What to do - Repeat exactly what appears from the opening line of the listing to the line with "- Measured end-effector", inclusive.

Recorded information -
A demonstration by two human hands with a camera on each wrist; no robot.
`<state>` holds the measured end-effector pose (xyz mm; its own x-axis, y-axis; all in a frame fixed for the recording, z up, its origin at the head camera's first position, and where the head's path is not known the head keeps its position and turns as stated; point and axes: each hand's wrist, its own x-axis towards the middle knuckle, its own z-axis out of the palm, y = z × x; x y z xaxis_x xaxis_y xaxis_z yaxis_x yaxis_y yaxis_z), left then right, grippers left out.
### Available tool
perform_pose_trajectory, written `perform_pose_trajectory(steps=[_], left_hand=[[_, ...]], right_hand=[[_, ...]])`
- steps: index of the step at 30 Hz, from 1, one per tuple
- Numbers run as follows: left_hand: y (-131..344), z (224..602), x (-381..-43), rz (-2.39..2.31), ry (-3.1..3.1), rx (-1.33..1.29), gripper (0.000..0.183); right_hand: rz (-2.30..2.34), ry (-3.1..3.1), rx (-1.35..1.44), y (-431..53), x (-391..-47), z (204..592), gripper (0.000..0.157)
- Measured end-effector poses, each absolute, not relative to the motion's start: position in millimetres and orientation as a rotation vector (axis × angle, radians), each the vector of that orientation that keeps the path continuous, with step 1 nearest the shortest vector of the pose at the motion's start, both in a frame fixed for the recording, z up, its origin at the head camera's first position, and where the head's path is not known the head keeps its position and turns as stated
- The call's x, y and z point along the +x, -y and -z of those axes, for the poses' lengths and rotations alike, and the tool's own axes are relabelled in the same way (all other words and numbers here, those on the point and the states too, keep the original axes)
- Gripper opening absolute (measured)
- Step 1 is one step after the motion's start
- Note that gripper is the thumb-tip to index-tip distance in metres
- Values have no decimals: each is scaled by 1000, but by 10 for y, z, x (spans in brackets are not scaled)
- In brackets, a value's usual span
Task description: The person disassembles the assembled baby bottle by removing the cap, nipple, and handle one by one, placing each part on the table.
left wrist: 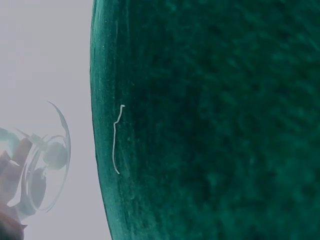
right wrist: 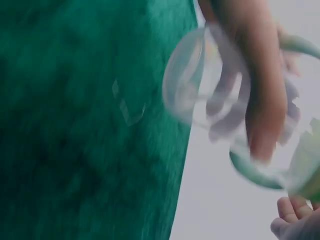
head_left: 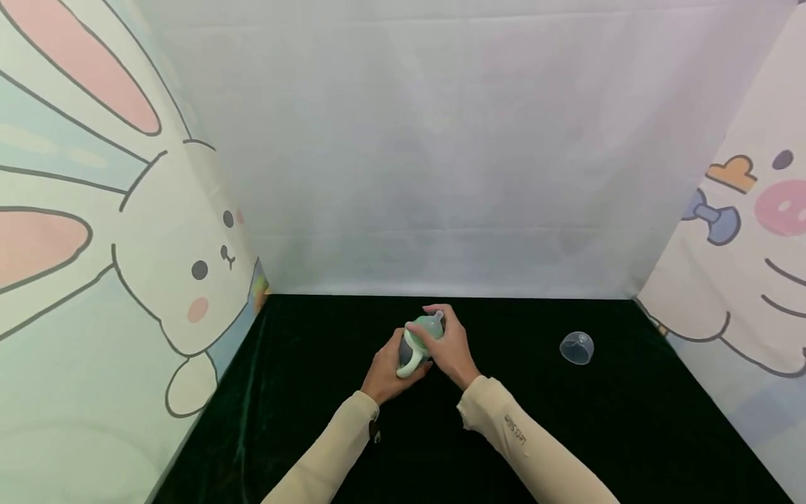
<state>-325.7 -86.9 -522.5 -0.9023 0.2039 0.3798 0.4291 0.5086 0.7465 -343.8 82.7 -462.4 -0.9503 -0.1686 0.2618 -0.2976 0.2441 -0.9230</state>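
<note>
Holding a handled baby bottle (head_left: 406, 351) between both hands, raised over the dark green tabletop (head_left: 302, 364) and tilted, with the clear teat (head_left: 434, 320) at the upper end. Gripping its lower half, beside the pale green handle (head_left: 412, 364), with the left hand (head_left: 384, 369), fingers curled round and no gap to be seen; bent over the upper end with the right hand (head_left: 452, 350), thumb laid near the collar and forefinger reaching past the teat. Cannot tell the firmness of either grip. Lying well out to the right of the right hand, off the bottle: a clear cap (head_left: 577, 348). Judging by this two-handed hold, probably busy with the top fitting. Best to brace the bottle firmly with the left hand and work with the right alone. Take hold of the stiff collar rather than the soft teat, to avoid bending or soiling it. Squeeze lightly, in case of liquid inside, and hold low over the tabletop against a slip. As for writing: dark lettering (head_left: 515, 429) on the cream sleeve (head_left: 548, 462) behind the right hand, too small to read with certainty. On the bottle, no legible brand or label.
</note>
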Motion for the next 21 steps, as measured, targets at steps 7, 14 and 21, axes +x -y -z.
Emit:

Problem solution -
A demonstration by two human hands with a camera on each wrist; no robot.
`<state>` holds the measured end-effector pose (xyz mm; its own x-axis, y-axis; all in a frame fixed for the recording, z up, its origin at the head camera's first position, and where the head's path is not known the head keeps its position and turns as stated; point and axes: each hand's wrist, its own x-axis towards the middle knuckle, its own z-axis out of the palm, y = z × x; x y z xaxis_x xaxis_y xaxis_z yaxis_x yaxis_y yaxis_z), left then right, grippers left out.
### Available tool
perform_pose_trajectory, written `perform_pose_trajectory(steps=[_], left_hand=[[_, ...]], right_hand=[[_, ...]])`
- steps: index of the step at 30 Hz, from 1, one per tuple
- Numbers run as follows: left_hand: y (-131..344), z (224..602), x (-381..-43), rz (-2.39..2.31), ry (-3.1..3.1), rx (-1.33..1.29), gripper (0.000..0.183); right_hand: rz (-2.30..2.34), ry (-3.1..3.1), rx (-1.35..1.44), y (-431..53), x (-391..-47), z (204..592), gripper (0.000..0.157)
- Measured end-effector poses, each absolute, not relative to the motion's start: position in millimetres and orientation as a rotation vector (axis × angle, radians), each the vector of that orientation that keeps the path continuous, with step 1 nearest the shortest vector of the pose at the motion's start, both in a frame fixed for the recording, z up, its origin at the head camera's first position, and where the head's path is not known the head keeps its position and turns as stated

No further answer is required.